I'm disappointed it has come to this. I consider politics to be a blood sport, the political equivalent of the MMA. So to see the event end so early has cheated me of the enjoyment I so desperately needed: to see Clinton and Obama beat each other into a bloody pulp by convention time. Alas, it is not to be.
On the upside, it's good to know who the contenders are. For me, both McCain and Obama are bitter disappointments. McCain, with his maverick persona long worn off, represents a party that desperately needs to renew itself ideologically. Obama is the feel good candidate, whose lack of experience (and ideas) seems secondary to his natural gift as an orator and schmoozer. For people who are voting with their hearts instead of their brains, Obama is their man. I'm much too cynical to fall for Obama's charisma.
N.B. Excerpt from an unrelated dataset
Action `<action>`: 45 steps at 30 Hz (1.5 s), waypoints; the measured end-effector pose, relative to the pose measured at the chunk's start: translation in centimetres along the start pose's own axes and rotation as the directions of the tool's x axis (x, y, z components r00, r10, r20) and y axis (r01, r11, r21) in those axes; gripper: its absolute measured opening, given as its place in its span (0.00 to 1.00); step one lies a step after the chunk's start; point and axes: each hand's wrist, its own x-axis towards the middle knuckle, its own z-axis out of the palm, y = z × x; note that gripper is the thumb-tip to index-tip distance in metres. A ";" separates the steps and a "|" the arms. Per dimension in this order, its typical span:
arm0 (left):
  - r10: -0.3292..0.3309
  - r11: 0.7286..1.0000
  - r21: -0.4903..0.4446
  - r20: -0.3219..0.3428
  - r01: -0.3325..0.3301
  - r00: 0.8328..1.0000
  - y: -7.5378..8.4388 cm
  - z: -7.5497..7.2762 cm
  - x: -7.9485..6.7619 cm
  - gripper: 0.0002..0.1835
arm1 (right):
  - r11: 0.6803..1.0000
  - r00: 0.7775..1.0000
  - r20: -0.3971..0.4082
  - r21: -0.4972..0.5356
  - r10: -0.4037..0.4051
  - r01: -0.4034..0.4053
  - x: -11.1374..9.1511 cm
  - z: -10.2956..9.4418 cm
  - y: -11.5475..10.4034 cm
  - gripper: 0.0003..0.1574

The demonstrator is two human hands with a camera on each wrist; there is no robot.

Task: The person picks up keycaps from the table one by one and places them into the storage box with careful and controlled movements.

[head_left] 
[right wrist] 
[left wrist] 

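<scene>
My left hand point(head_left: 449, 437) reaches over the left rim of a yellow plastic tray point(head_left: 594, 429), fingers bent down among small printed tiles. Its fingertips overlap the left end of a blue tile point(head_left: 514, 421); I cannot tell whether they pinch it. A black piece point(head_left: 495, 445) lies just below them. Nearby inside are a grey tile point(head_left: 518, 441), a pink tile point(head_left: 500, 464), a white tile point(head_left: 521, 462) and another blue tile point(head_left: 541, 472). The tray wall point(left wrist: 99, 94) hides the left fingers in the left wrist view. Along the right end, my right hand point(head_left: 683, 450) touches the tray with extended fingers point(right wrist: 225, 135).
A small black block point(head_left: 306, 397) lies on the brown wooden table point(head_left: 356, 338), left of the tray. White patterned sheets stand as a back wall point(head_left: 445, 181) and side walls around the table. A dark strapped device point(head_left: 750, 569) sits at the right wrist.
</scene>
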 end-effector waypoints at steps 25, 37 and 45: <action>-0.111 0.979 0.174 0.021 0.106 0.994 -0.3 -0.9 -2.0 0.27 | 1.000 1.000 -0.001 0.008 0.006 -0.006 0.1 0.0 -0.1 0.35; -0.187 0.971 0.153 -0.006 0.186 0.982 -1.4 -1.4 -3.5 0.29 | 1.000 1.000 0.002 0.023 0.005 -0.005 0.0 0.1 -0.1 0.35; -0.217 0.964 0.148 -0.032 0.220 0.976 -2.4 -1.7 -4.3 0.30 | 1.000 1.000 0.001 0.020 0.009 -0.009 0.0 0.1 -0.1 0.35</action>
I'm not saying I'm not voting in November. I am. Just not for McCain or Obama.
Tuesday, June 3, 2008
I haven't watched a DVD - from beginning to end - in so long. Too busy at work, helping the wife around the house, weekend events with friends and family (birthdays, graduations, etc.), and other things that take too much of my time.
I need a day just to myself so I can do what I want to do: watch a DVD, read without being interrupted, write a substantial blog post or two, even an article of publishable quality, or even play some video games.
For me a day off would be the perfect gift.